Localtis Info - 26/04/2010

Des aménagements réglementaires pour la mise en oeuvre du Dalo

Logement

 
Un décret du 22 avril apporte plusieurs aménagements aux dispositions réglementaires du Code de la construction et de l’habitation (CCH) relatives au droit au logement opposable (Dalo). Il s’agit en l’occurrence de réparer un certain nombre d’oublis et d’améliorer le déroulement de la procédure et le fonctionnement des commissions de médiation.
 
L’examen de trois demandes pour un logement n’est plus obligatoire
 
Ainsi, le décret précise que les organismes collecteurs du 1% logement, associés de l’Union d’économie sociale du logement (UESL), sont agréés de plein droit pour exercer l’assistance aux personnes formant un recours amiable ou un recours contentieux aux fins de reconnaissance du Dalo (art. R.365-1). De même, il supprime l’obligation, pour les commissions d’attribution, d’examiner au moins trois demandes pour un même logement à attribuer, dans le cas des candidatures de personnes désignées par le préfet dans le cadre du Dalo (art. R.441-3). L’article R.441-13 du CCH fait l’objet de plusieurs modifications. Tout d’abord, le décret du 22 avril simplifie la désignation des représentants du département dans la commission de médiation, qui sera désormais effectuée par le président du conseil général et non plus par l’assemblée départementale (ou le conseil de Paris).
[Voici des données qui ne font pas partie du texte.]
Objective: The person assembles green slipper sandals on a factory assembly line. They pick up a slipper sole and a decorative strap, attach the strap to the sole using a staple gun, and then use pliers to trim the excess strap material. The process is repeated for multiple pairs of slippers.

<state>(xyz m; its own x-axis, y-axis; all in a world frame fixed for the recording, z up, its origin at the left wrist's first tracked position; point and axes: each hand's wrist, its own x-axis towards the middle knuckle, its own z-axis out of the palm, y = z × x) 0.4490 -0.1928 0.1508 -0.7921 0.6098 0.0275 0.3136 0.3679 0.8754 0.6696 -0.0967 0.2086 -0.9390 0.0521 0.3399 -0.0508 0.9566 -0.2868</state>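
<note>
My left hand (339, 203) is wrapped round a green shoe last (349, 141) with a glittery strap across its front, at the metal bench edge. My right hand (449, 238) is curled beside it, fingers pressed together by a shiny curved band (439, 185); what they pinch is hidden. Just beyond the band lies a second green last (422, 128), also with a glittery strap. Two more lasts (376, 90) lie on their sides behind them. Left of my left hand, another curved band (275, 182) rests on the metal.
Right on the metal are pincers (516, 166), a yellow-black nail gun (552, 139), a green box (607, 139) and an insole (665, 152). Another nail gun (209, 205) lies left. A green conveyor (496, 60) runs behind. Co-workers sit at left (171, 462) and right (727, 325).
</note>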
Il prévoit également la possibilité de désigner plusieurs suppléants et de doter la commission de deux vice-présidents au lieu d’un seul. Toujours dans un souci de simplification, le décret prévoit un règlement intérieur unique lorsque plusieurs commissions de médiation sont créées au sein d’un même département. Le décret du 22 avril ajoute aussi au CCH un article R.441-13-1 précisant les conditions dans lesquelles peuvent être agréées par le préfet, en vue d’assister les demandeurs devant les commissions de médiation, les associations de défense des personnes en situation d’exclusion. Outre diverses pièces administratives, l’association candidate devra produire "la justification de ses compétences pour le territoire concerné, au regard de l’assistance des demandeurs pour l’exercice des recours amiables et juridictionnels [...]".
 
 
Délais suspendus en cas de dossier incomplet
 
Le décret du 22 avril clarifie également la procédure de dépôt de dossier par les demandeurs. Les modifications apportées à l’article R.441-14 du CCH introduisent en effet une phase de relance du demandeur qui n’aurait pas produit un dossier complet. Durant cette phase de relance, les délais opposables à la commission sont suspendus. Le même article donne au préfet la possibilité de faire appel, de son propre chef, "aux services compétents de l’Etat ou des collectivités territoriales ou à toute personne ou organisme compétent pour faire les constatations sur place ou l’analyse de la situation sociale du demandeur qui seraient nécessaires à l’instruction". Jusqu’alors, le préfet saisissait ces organismes uniquement sur demande de la commission. Le décret complète, par ailleurs, la liste des hébergements temporaires permettant au demandeur - sous réserve d’une durée minimale de séjour dans ces structures - d’être désigné comme prioritaire pour l’accès à un logement. Aux structures d’hébergement et aux logements de transition, le décret ajoute les résidences hôtelières à vocation sociale et les logements foyers (art. R.441-14-1). Le décret clarifie en outre la rédaction de l’alinéa du même article permettant de désigner des demandeurs prioritaires "hors critères". Dorénavant, "la commission peut, par décision spécialement motivée, désigner comme prioritaire et devant être logée en urgence une personne qui, se trouvant dans l’une des situations prévues à l’article L.441-2-3, ne répond qu’incomplètement aux caractéristiques définies ci-dessus" (les différents cas de figure fixés par le CCH, NDLR).
 
En matière d’orientation vers une structure d’hébergement temporaire, le décret du 22 avril allonge de six semaines à trois mois le délai dont dispose le préfet pour faire une proposition, lorsque l’orientation prononcée par la commission concerne un logement de transition ou un logement foyer (art. R.441-18). Le délai pour les autres types d’accueil provisoire (structures d’hébergement et résidences hôtelières à vocation sociale) reste fixé à six semaines. Enfin, le décret du 22 avril améliore l’information de la commission de médiation en prévoyant que celle-ci "est régulièrement informée par le préfet des relogements et des accueils dans des structures d’hébergement, des logements de transition, des logements foyers ou des résidences hôtelières à vocation sociale ainsi que des décisions juridictionnelles prises par le juge administratif en cas de recours en annulation dirigé contre ses décisions".
 
 
 
Jean-Noël Escudié / PCA
publié le 26 avril 2010
 
 
Référence : décret 2010-398 du 22 avril 2010 relatif au droit au logement (Journal officiel du 24 avril 2010).